Igelfürsorge Doris Nagl wünscht sich, dass besser auf die Igel geachtet wird. «Man könnte mit so wenig so viel machen», sagt sie. Es ist ihr ein Anliegen, dass die Menschen in ihrem Garten hinschauen. Insekten, die die Hauptnahrungsquelle der Igel darstellen, überwintern im Garten. Man könnte Pflanzen später schneiden oder als Kompromiss das abgeschnittene Grüngut liegen lassen, damit die Insekten noch schlüpfen können. Auch bei der Gartenarbeit im Sommer solle man zuerst nach Igeln Ausschau halten, bevor man den gefährlichen Fadenmäher in Betrieb nimmt. Auch wegen Giftmitteln müssen viele Igel mit Lebensgefahr in die Station eingeliefert werden. Nicht ohne Grund ist der heimische Braunbrustigel auf der roten Liste gefährdeter Tierarten. Nichtsdestotrotz schaut Nagl positiv in die Zukunft. «Wir müssen einfach dranbleiben.» Der Verein schreibt Stiftungen an, macht alles ehrenamtlich.
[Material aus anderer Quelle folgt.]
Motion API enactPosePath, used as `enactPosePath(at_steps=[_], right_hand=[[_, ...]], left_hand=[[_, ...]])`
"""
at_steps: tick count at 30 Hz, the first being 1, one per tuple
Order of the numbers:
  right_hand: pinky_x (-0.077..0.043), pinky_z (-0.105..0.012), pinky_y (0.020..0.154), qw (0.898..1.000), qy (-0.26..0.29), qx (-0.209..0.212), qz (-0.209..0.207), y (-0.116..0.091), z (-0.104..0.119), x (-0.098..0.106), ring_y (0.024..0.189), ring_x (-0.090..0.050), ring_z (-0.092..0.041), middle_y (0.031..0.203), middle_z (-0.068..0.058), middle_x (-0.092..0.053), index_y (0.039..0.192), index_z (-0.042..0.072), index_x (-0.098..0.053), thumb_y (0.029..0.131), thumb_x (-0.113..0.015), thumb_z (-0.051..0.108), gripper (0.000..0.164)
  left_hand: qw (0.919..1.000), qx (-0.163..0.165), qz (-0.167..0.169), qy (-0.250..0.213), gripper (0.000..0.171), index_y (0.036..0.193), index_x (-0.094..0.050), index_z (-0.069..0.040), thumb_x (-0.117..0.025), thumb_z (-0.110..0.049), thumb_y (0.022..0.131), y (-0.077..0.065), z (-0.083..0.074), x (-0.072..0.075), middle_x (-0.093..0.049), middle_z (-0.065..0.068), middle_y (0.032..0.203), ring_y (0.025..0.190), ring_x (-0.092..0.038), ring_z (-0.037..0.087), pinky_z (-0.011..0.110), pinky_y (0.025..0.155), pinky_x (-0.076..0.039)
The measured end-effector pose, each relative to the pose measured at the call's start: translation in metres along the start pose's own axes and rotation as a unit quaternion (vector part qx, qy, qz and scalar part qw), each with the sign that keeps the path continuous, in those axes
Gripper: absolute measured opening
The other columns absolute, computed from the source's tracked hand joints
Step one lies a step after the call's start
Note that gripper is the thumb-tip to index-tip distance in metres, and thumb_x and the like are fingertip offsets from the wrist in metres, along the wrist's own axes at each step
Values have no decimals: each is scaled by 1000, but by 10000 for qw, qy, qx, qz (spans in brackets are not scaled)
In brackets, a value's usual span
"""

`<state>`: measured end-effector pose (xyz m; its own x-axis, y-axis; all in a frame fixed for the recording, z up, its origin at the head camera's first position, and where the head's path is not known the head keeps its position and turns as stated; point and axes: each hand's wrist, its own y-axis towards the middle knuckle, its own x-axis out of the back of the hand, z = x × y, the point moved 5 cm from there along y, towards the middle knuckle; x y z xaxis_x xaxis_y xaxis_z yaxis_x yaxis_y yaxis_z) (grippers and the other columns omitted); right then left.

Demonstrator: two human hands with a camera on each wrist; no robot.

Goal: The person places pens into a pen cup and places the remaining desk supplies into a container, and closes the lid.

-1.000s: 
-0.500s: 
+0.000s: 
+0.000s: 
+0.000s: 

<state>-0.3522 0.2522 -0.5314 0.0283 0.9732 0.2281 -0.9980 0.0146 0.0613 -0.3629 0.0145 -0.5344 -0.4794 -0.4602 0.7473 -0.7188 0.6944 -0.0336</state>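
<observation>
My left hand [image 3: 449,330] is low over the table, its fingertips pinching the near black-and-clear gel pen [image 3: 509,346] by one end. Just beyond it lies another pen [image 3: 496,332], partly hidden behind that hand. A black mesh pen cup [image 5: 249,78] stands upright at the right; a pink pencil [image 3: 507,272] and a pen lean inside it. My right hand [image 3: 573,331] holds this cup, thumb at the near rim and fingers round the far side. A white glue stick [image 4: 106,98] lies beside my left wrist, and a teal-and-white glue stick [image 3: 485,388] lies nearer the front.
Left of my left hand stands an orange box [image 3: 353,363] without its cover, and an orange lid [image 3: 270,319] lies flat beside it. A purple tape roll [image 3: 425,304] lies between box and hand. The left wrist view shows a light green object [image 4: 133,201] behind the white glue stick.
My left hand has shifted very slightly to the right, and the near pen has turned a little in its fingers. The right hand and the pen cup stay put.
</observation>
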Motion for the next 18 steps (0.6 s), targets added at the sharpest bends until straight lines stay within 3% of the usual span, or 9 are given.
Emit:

Weil Flyer viel kosten, betreibt die Igelhilfe keine Werbung. Geldgeber suche man aber immer. Letztes Jahr häuften sich enorm hohe Arztkosten und ein zweiter Inkubator musste her. Insgesamt ergaben sich Kosten von rund 100000 Franken aus Arztrechnungen, Materialkosten, Miete und Igelnahrung. Nagl ergänzt: «Ehrenamtliche Helfer sind immer willkommen.» Die freiwillige Arbeit gebe einem viel. Sie erzählt, dass sie eine emotionale Bindung zu einzelnen Tieren aufgebaut hat. Die grösste Herausforderung für sie sei, einen Igel nach einem langen Kampf erlösen zu müssen. Auch deshalb ist es ihr ein grosses Anliegen, dass gefundene Igel sofort in die Station gebracht werden. Probiere man selber, die Tiere aufzupäppeln, verliere die Igelhilfe wichtige Zeit, um das Tier zu retten. An jene, die den süssen Tieren einfach gerne zuschauen, richtet Nagl die Worte: «Wir geben sie noch so gerne gesund zur Auswilderung zurück.»